"""
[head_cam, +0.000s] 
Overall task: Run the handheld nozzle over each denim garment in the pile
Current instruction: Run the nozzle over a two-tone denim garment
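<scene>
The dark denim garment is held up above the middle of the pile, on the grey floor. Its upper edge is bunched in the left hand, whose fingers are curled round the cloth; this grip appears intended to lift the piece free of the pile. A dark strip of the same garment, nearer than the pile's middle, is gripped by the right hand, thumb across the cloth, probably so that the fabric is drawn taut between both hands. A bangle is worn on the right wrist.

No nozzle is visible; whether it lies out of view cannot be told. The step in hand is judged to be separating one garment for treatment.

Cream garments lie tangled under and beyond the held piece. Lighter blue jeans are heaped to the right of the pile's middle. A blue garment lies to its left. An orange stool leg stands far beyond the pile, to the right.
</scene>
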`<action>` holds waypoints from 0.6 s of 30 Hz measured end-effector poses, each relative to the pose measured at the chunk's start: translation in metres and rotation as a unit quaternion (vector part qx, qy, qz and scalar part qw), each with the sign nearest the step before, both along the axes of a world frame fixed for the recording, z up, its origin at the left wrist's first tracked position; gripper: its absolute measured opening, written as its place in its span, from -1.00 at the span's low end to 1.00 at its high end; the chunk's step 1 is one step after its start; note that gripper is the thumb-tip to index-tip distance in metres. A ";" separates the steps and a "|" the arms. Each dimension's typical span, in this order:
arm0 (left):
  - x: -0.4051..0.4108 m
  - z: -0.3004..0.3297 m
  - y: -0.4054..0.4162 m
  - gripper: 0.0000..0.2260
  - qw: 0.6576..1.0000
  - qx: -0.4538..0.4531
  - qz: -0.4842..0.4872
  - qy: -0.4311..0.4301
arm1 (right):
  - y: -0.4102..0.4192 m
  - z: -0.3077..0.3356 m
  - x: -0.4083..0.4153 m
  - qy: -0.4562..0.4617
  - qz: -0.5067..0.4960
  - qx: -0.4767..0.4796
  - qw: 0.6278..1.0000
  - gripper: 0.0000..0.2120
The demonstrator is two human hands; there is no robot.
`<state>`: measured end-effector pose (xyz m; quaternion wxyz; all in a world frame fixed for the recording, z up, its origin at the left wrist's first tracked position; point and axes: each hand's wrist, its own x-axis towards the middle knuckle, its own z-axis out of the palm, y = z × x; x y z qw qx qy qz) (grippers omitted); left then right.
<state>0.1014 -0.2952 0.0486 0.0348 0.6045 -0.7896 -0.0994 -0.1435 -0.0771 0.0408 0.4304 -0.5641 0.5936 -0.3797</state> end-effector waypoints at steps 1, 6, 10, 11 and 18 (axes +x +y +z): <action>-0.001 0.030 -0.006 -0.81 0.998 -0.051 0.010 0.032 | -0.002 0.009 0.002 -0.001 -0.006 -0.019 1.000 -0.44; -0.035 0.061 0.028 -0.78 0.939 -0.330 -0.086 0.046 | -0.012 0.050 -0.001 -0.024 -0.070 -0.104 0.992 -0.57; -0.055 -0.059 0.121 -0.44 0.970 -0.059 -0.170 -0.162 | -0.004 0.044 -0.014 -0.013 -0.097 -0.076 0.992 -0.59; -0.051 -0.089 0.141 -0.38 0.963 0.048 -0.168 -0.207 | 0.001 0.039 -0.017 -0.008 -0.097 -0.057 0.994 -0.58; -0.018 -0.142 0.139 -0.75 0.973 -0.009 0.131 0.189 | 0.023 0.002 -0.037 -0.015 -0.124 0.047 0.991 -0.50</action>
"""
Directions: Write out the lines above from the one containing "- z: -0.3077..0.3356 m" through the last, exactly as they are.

Solution to the problem:
  - z: -0.3077..0.3356 m
  - x: -0.4083..0.4153 m
  - qy: -0.4562..0.4617
  - qz: -0.5067..0.4960
  - qx: -0.4767..0.4796
  - qw: 0.6278..1.0000
  - gripper: 0.0000..0.2120
The demonstrator is two human hands; there is no robot.
`<state>`: measured end-effector pose (xyz m; quaternion wxyz; all in a world frame fixed for the recording, z up, its origin at the left wrist's first tracked position; point and axes: each hand's wrist, its own x-axis towards the middle knuckle, its own z-axis out of the palm, y = z × x; x y z qw qx qy qz) (grippers omitted); left then right.
<state>0.1014 -0.2952 0.0486 0.0348 0.6045 -0.7896 -0.0994 -0.1435 -0.0771 0.0408 0.4304 -0.5641 0.5936 -0.3797</state> end-effector waypoints at steps 1, 6, 10, 11 and 18 (axes +x +y +z): <action>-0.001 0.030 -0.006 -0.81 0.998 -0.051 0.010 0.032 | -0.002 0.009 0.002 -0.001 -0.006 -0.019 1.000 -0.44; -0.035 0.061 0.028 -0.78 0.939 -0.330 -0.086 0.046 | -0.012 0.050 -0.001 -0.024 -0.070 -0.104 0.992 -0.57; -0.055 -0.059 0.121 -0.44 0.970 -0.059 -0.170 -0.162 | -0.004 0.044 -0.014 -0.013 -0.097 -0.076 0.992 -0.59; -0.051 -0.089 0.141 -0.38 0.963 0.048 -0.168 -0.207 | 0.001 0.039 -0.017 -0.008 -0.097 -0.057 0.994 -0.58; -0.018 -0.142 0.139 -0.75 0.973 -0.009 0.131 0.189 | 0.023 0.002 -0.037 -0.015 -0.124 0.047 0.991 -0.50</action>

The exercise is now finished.